Assignment: From the listing below, copy each line where "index" occurs.

Records for this exercise:
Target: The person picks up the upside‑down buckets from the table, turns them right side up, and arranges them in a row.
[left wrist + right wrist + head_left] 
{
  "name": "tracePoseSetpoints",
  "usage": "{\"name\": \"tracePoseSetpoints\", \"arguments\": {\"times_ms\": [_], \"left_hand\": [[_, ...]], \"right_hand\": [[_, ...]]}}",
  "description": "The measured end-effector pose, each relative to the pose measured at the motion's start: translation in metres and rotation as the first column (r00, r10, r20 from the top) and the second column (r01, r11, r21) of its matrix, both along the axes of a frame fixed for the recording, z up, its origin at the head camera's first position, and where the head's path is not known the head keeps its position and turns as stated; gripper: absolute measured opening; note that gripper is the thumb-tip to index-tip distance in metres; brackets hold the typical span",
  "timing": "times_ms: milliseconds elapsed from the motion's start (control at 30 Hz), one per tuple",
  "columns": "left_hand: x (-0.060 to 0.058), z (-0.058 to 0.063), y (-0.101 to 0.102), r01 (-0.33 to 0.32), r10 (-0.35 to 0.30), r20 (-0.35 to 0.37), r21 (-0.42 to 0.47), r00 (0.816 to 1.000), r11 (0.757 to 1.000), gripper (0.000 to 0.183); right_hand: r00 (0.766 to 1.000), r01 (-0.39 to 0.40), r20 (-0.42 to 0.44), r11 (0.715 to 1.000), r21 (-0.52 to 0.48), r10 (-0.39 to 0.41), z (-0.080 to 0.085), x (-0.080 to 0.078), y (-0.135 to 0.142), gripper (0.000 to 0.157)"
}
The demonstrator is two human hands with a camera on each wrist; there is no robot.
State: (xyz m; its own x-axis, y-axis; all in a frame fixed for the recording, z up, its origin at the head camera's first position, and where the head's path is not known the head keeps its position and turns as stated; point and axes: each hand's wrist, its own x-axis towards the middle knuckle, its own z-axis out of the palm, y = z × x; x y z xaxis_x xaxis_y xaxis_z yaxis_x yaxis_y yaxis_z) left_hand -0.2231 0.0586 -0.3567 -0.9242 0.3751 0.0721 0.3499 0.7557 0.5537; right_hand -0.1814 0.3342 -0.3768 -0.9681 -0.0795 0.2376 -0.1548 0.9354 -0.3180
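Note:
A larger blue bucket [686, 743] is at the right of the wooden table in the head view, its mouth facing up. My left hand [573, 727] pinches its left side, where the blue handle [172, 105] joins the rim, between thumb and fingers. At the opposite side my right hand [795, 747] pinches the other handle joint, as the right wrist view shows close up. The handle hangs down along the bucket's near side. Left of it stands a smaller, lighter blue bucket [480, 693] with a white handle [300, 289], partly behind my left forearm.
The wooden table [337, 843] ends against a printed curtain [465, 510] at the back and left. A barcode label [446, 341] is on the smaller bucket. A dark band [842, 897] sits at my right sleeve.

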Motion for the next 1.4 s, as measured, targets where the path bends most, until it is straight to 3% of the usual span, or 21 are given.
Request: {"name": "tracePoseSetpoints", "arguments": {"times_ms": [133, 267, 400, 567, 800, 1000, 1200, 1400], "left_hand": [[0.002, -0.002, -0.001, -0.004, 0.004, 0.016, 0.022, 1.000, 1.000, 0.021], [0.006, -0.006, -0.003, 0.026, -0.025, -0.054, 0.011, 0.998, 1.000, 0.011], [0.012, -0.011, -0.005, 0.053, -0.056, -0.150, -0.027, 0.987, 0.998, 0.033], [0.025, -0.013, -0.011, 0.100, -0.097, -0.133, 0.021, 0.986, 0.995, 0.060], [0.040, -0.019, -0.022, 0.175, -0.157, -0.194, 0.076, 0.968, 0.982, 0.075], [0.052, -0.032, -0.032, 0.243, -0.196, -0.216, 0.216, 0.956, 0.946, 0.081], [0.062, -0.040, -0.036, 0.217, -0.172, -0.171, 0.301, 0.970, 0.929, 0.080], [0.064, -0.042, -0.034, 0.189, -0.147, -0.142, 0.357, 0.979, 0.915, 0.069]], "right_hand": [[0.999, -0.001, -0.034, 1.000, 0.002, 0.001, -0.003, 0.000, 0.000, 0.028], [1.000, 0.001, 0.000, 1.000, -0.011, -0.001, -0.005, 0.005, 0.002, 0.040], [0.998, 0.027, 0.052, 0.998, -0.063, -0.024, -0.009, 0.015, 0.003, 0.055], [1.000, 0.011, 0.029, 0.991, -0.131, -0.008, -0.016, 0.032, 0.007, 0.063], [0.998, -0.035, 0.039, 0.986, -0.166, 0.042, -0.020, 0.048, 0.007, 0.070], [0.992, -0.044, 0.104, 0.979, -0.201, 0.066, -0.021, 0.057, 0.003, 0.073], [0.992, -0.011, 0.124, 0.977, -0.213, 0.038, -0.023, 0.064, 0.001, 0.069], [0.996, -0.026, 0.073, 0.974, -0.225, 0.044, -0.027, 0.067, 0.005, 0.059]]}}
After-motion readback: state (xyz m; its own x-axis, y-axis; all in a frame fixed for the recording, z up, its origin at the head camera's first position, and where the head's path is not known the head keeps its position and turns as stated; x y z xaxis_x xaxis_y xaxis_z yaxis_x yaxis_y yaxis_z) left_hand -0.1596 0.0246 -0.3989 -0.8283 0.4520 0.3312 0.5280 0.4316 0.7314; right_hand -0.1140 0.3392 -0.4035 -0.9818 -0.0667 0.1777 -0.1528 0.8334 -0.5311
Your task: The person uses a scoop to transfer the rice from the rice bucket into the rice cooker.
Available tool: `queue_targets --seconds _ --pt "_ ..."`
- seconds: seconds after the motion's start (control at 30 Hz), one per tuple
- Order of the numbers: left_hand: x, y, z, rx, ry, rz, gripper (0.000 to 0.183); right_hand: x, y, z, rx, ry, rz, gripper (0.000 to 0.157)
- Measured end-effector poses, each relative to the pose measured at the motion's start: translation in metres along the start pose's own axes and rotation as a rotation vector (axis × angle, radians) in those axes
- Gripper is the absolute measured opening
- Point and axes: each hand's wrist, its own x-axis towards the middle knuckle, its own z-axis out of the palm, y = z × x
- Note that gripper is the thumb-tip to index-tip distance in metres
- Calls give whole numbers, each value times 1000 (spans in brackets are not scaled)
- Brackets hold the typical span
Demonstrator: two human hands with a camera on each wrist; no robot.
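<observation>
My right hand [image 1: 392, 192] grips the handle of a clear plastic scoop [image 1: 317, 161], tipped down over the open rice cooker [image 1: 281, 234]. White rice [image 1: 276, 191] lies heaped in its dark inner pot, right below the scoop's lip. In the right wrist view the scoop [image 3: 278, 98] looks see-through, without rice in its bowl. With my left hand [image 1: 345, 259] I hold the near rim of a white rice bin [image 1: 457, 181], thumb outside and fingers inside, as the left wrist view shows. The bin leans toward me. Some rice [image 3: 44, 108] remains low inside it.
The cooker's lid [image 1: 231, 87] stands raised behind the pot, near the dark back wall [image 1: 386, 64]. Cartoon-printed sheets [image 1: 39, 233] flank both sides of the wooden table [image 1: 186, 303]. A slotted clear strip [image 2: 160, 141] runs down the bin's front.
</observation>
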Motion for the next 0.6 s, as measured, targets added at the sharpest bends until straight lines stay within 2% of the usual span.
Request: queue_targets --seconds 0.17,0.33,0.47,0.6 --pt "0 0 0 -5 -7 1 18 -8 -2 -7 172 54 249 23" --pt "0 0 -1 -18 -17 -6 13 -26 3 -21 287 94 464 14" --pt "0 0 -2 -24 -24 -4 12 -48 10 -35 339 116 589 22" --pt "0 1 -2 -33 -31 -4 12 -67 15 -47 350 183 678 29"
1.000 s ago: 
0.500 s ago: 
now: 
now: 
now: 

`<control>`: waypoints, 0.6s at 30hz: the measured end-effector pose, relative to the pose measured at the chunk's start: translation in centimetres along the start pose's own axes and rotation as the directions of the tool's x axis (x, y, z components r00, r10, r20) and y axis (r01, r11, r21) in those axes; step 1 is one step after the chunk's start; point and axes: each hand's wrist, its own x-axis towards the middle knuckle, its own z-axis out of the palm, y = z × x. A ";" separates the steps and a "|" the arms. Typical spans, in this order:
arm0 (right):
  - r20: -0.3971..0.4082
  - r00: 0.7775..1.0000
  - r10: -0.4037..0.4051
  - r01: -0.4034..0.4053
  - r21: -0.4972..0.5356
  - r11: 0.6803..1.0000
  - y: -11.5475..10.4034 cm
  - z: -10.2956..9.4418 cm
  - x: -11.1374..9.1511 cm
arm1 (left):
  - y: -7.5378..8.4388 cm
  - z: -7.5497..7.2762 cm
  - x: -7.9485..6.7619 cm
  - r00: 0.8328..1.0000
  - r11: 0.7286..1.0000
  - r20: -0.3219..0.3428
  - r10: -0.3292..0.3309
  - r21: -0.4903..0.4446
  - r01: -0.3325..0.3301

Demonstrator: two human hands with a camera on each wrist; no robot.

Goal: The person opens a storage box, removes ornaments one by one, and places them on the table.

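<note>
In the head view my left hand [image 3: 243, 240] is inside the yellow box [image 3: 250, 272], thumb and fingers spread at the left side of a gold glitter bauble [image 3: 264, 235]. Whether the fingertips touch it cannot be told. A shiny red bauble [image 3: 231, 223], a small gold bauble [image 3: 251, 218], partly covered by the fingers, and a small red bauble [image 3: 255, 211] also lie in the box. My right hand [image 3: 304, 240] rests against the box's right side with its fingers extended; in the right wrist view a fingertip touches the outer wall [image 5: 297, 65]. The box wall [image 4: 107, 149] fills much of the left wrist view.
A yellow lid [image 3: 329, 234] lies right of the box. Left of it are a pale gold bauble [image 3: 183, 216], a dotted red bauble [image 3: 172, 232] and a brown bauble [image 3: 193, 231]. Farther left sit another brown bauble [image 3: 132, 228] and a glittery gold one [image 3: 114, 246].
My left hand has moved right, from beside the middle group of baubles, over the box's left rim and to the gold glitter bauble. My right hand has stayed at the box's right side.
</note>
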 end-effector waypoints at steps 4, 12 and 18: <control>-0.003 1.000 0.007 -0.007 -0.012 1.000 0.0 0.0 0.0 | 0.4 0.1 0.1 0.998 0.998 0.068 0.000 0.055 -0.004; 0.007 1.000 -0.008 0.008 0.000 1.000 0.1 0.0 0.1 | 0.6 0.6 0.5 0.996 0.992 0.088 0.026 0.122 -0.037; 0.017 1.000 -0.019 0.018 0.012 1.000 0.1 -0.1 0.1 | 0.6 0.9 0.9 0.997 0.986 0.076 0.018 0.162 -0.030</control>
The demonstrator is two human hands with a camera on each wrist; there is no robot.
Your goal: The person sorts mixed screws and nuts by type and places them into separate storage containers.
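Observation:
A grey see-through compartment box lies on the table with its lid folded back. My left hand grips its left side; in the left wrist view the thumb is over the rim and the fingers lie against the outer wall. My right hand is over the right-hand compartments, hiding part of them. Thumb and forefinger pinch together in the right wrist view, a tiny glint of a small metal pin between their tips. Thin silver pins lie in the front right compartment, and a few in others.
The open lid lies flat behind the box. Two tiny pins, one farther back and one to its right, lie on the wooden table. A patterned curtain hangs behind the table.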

Task output:
  "description": "The measured end-effector pose, each relative to the pose measured at the motion's start: translation in metres and rotation as the first column (r00, r10, r20 from the top) and the second column (r01, r11, r21) of its matrix, both along the axes of a frame fixed for the recording, z up, its origin at the head camera's first position, and where the head's path is not known the head keeps its position and turns as stated; gripper: absolute measured opening; note that gripper is the thumb-tip to index-tip distance in metres; brackets hold the typical span",
- Note that gripper is the thumb-tip to index-tip distance in metres

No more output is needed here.